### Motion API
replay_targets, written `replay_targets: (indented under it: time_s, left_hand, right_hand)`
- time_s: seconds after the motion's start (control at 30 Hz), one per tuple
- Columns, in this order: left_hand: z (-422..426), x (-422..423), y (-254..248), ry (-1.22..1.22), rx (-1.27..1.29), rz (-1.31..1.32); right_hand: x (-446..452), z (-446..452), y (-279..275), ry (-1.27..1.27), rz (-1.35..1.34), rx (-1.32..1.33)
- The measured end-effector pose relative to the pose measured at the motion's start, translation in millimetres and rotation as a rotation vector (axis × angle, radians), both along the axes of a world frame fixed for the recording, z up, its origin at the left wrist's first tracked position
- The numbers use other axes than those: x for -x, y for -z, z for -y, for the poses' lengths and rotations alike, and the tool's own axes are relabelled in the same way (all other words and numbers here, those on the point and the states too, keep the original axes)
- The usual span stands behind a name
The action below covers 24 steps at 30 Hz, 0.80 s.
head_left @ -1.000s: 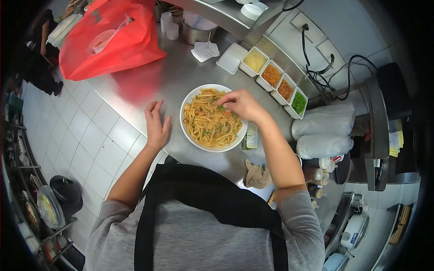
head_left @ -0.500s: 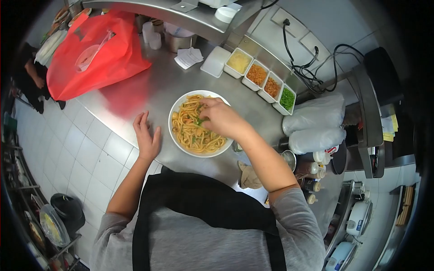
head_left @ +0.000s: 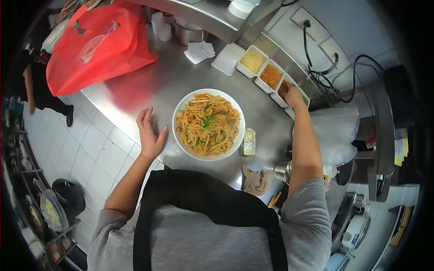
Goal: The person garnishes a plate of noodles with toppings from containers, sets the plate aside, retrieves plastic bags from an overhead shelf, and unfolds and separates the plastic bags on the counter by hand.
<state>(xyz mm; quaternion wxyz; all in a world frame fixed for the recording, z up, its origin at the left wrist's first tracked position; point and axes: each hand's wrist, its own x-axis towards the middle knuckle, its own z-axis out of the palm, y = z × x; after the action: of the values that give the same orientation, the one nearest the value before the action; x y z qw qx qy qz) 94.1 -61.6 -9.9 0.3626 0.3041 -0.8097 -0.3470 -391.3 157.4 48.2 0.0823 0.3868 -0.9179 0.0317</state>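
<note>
White bowl (head_left: 209, 158) of noodles (head_left: 203, 141) on counter (head_left: 181, 77). Left hand (head_left: 152, 137) at edge, thumb and fingers apart. Right hand (head_left: 293, 95) in topping tub (head_left: 278, 100), can't tell whether closed. Print on paper slips (head_left: 200, 53) unreadable.

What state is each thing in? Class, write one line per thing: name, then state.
White bowl, upright, filled
Noodles, topped with greens
Left hand, open, nothing held
Right hand, dipped into third topping container, grip hidden
Yellow topping container, uncovered, filled
Orange topping container, uncovered, filled
Cloth, crumpled
Red bag, creased, unheld
Power plug, plugged in
</note>
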Motion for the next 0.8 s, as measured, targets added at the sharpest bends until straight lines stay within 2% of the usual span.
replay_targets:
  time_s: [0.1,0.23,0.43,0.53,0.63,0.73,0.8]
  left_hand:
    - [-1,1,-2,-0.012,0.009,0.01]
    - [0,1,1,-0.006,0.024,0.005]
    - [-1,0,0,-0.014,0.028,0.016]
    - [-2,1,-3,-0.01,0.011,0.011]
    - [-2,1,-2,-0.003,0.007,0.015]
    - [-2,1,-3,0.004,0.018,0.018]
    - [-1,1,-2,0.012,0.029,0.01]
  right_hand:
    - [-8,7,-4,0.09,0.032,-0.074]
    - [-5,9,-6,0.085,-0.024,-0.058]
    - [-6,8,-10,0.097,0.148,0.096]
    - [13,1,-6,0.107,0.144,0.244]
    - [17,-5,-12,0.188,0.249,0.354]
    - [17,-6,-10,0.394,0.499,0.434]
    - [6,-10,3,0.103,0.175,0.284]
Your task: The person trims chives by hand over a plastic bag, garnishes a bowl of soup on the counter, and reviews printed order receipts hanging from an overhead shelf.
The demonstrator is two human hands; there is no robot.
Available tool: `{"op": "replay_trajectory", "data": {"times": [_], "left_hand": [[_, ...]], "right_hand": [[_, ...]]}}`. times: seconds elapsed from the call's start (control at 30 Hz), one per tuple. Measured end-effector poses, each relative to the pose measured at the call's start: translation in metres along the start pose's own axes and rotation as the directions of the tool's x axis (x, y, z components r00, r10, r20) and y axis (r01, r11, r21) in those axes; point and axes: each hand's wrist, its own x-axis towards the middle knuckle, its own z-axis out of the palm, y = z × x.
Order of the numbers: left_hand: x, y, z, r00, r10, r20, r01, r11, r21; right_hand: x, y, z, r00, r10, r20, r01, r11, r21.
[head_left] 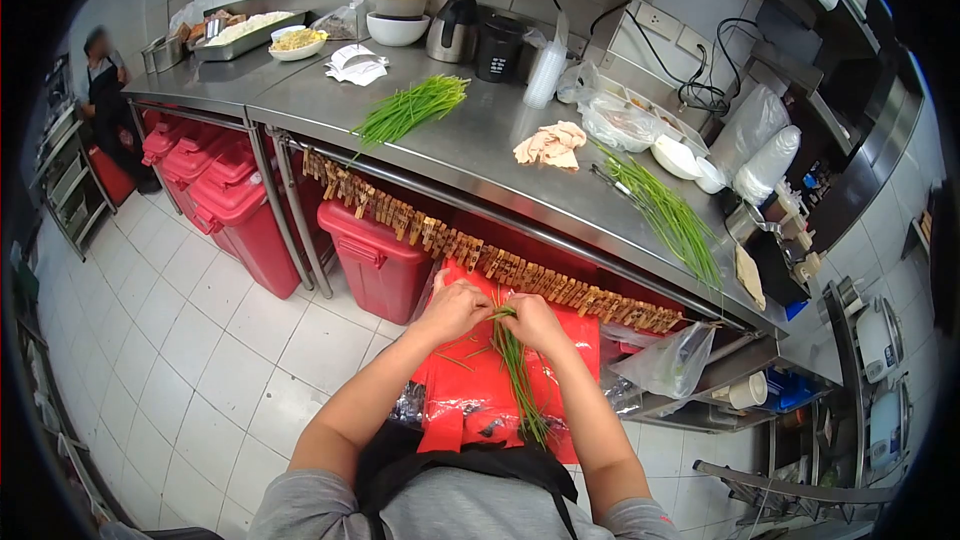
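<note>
A bunch of long green stalks hangs over a red plastic bag in front of my body. My right hand is closed round the upper end of this bunch. Close beside it on the left, my left hand has its fingers pinched together at the tip of the stalks; what they hold is too small to name. A few loose green bits lie on the red plastic below my left hand. On the steel counter rest two more bunches of green stalks, one at the centre left and one at the right.
Wooden clothespins hang in a row along the counter's front rail. Red lidded bins stand underneath. A crumpled cloth, a kettle, bowls and plastic cups sit on the counter. A person is at the far left.
</note>
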Motion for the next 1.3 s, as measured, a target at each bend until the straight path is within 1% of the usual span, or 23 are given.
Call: {"op": "replay_trajectory", "data": {"times": [0.07,0.1,0.13,0.17,0.2,0.23,0.33,0.37,0.47,0.5,0.6,0.63,0.73,0.77,0.8,0.97,1.07,1.1,1.13,1.17,1.2,1.27,1.3], "left_hand": [[0.003,0.005,-0.004,0.999,-0.011,-0.049,0.010,0.999,-0.035],[0.003,0.006,-0.005,0.997,-0.018,-0.069,0.014,0.998,-0.055],[0.003,0.005,-0.004,0.993,-0.103,-0.060,0.082,0.957,-0.279],[0.004,0.001,-0.001,0.983,-0.183,-0.031,0.145,0.860,-0.489],[0.006,-0.003,0.004,0.967,-0.255,0.015,0.199,0.714,-0.671],[0.007,-0.008,0.011,0.964,-0.266,-0.017,0.160,0.628,-0.762],[0.005,-0.019,0.014,0.957,-0.272,0.104,0.250,0.582,-0.774],[0.005,-0.024,0.022,0.953,-0.244,0.180,0.296,0.619,-0.728],[0.000,-0.001,0.026,0.969,-0.197,0.153,0.237,0.541,-0.807],[0.001,0.005,0.032,0.969,-0.183,0.164,0.224,0.381,-0.897],[-0.006,0.015,0.038,0.949,-0.082,0.303,0.310,0.096,-0.946],[-0.006,0.013,0.044,0.931,-0.129,0.342,0.352,0.064,-0.934],[-0.015,0.010,0.043,0.927,-0.110,0.359,0.353,-0.072,-0.933],[-0.019,0.010,0.043,0.911,-0.154,0.383,0.376,-0.074,-0.924],[-0.022,0.009,0.042,0.908,-0.163,0.387,0.379,-0.081,-0.922],[-0.029,0.004,0.044,0.892,-0.220,0.395,0.376,-0.124,-0.918],[-0.025,0.004,0.044,0.877,-0.269,0.399,0.353,-0.204,-0.913],[-0.023,0.003,0.046,0.866,-0.299,0.401,0.328,-0.265,-0.907],[-0.020,0.002,0.049,0.855,-0.327,0.404,0.301,-0.322,-0.898],[-0.017,-0.001,0.051,0.842,-0.355,0.407,0.271,-0.373,-0.887],[-0.015,-0.006,0.056,0.827,-0.381,0.413,0.276,-0.363,-0.890],[-0.018,-0.015,0.071,0.799,-0.435,0.415,0.281,-0.340,-0.897],[-0.022,-0.015,0.076,0.834,-0.419,0.359,0.315,-0.172,-0.933]], "right_hand": [[0.002,-0.002,-0.004,0.997,-0.051,-0.053,0.050,0.999,-0.004],[0.003,-0.001,-0.006,0.989,-0.095,-0.110,0.106,0.990,0.098],[0.002,-0.002,-0.007,0.994,0.002,-0.110,0.029,0.960,0.278],[0.000,-0.002,-0.009,0.991,0.099,-0.092,-0.048,0.893,0.448],[-0.002,-0.003,-0.010,0.980,0.192,-0.058,-0.119,0.791,0.601],[0.000,0.003,-0.008,0.977,0.187,-0.100,-0.068,0.723,0.688],[-0.005,-0.002,-0.032,0.921,0.373,0.113,-0.286,0.450,0.846],[-0.004,-0.003,-0.037,0.930,0.353,0.100,-0.264,0.455,0.851],[0.003,-0.010,-0.034,0.947,0.310,-0.085,-0.113,0.570,0.814],[0.003,-0.018,-0.037,0.947,0.310,-0.081,-0.121,0.580,0.805],[0.007,-0.020,-0.034,0.940,0.299,-0.162,-0.054,0.601,0.797],[0.009,-0.017,-0.036,0.930,0.286,-0.232,-0.008,0.645,0.765],[0.013,-0.012,-0.064,0.852,0.404,-0.334,0.056,0.563,0.824],[0.013,-0.011,-0.070,0.849,0.418,-0.322,0.070,0.516,0.854],[0.013,-0.012,-0.076,0.842,0.405,-0.356,0.115,0.510,0.852],[0.004,-0.026,-0.093,0.829,0.334,-0.448,0.211,0.555,0.805],[0.004,-0.035,-0.088,0.776,0.113,-0.621,0.362,0.726,0.585],[0.001,-0.046,-0.092,0.768,0.043,-0.639,0.374,0.779,0.503],[0.003,-0.048,-0.090,0.739,-0.060,-0.671,0.430,0.808,0.402],[0.004,-0.053,-0.090,0.727,-0.053,-0.685,0.456,0.782,0.424],[0.006,-0.059,-0.090,0.714,-0.047,-0.699,0.485,0.752,0.445],[0.012,-0.068,-0.097,0.726,0.090,-0.682,0.513,0.589,0.624],[0.019,-0.073,-0.104,0.767,0.076,-0.638,0.541,0.459,0.705]]}}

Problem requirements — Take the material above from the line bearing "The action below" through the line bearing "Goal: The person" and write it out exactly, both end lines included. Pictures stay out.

Response —
The action below covers 24 steps at 30 Hz, 0.80 s.
head_left @ -1.000s: 
head_left @ -0.500s: 
head_left @ +0.000s: 
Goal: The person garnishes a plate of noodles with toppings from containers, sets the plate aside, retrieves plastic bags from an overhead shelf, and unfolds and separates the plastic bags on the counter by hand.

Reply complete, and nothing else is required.